En somme, les mesures proposées permettront de remettre des logements vacants sur le marché en offrant de véritables gages de sécurité au propriétaire et de favoriser l'accès au logement de personnes dont le profil est peu sécurisant. On pourra dire qu'entre un locataire potentiel au RSA et un couple de cadres, un propriétaire choisira toujours les seconds. Pourtant, il a bien plus souvent le choix entre un couple de cadres et un couple de jeunes très sympathiques mais tous deux en CDD. Avec la GUL, il n'aura plus la moindre raison de craindre l'insécurité d'un CDD.

Le dispositif dépendra d'un établissement public qui centralisera les fonds et procédera à la mutualisation. Le coût de la contribution, qui se fondera sur l'étude de l'IGF, ne devrait pas dépasser 1,5 % du montant du loyer, y compris dans l'hypothèse la plus défavorable, celle où il inclurait une partie des frais de justice liés à la procédure que le propriétaire aurait engagée contre son locataire et qui peut aller jusqu'à l'expulsion. Le Gouvernement ayant décidé que le propriétaire et le locataire l'acquitteraient à part égale, le montant sera de 0,75 % pour chacun.

La caisse de centralisation nationale sera responsable de son propre équilibre, donc intéressée à la récupération. La distribution reprendra le principe du contrôle technique automobile. Obligatoire, normalisé, celui-ci fait l'objet d'un cahier des charges et les organismes agréés qui délivrent la prestation, et qui peuvent être de plusieurs types, sont eux-mêmes régulièrement contrôlés. De même, ici, le propriétaire choisira parmi des assureurs ou des professionnels de l'immobilier –habitués à ce type de démarche –, agréés par l'État et qui délivreront la même prestation à tous.

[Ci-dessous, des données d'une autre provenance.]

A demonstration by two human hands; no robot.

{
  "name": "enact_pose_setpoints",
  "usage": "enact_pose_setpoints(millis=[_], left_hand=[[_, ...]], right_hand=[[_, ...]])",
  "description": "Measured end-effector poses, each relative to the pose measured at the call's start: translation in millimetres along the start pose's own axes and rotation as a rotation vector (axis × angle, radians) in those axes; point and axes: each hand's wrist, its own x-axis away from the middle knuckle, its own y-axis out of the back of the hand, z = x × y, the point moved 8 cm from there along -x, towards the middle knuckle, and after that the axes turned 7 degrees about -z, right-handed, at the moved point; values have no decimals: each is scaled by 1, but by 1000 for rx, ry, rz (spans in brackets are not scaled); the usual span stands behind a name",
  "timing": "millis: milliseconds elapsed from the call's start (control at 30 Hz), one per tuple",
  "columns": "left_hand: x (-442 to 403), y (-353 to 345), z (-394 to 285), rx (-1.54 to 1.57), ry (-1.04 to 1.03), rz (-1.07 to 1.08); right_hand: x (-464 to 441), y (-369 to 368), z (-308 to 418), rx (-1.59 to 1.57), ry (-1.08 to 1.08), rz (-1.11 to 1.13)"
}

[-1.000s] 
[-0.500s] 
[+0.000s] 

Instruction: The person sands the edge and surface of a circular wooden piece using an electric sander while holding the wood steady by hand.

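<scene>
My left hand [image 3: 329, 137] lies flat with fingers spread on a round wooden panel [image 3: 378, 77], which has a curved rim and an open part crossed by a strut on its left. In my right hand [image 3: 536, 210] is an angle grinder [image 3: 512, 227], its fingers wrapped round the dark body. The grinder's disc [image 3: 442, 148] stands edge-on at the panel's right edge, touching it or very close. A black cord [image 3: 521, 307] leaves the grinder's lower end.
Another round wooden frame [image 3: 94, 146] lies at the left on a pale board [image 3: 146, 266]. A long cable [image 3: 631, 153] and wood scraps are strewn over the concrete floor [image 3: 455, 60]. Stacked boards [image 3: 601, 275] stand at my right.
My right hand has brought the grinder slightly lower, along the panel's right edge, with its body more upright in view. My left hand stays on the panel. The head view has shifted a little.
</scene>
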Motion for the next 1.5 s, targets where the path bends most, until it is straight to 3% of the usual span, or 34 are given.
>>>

Ce système très robuste préserve la liberté des propriétaires et les sécurise, surtout ceux qui ont absolument besoin de leurs revenus locatifs, par exemple pour compléter leur pension de retraite. Simultanément, il facilite l'accès au logement en évitant les écueils des dispositifs antérieurs, notamment les dispositifs d'aide aux jeunes, très coûteux pour les finances publiques. Beaucoup moins cher, beaucoup plus efficace, durable, il autorise une souplesse et une réactivité propres à nous prémunir contre des problèmes qui entraînent souvent, aujourd'hui encore, des expulsions locatives.